Please output the data exactly, without omitting anything.

--- START ---

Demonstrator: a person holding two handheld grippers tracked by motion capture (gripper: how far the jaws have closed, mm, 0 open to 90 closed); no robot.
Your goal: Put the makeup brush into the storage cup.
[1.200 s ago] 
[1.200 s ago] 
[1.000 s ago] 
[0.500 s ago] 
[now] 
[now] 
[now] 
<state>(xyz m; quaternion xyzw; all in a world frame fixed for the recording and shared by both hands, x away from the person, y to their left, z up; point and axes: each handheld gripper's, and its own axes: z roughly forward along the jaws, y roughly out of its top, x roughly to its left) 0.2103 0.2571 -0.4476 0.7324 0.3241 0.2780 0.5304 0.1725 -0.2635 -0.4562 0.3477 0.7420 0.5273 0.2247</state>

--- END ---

## [Written response]
Demonstrator: a person holding two handheld grippers tracked by motion capture (gripper: how far the jaws have closed, mm, 0 open to 90 closed); no robot.
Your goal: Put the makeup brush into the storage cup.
[1.200 s ago] 
[1.200 s ago] 
[1.000 s ago] 
[0.500 s ago] 
[now] 
[now] 
[now] 
<state>(xyz m; quaternion xyzw; all in a world frame fixed for the recording and shared by both hands, x away from the person, y to their left, z up; point and axes: each handheld gripper's, and its own axes: z roughly forward along the jaws, y roughly out of its top, x roughly to its left) 0.2103 0.2571 -0.4476 0.7324 0.3241 0.2780 0.5304 0.1725 -0.2635 -0.4562 0.3477 0.7420 0.5273 0.2247</state>

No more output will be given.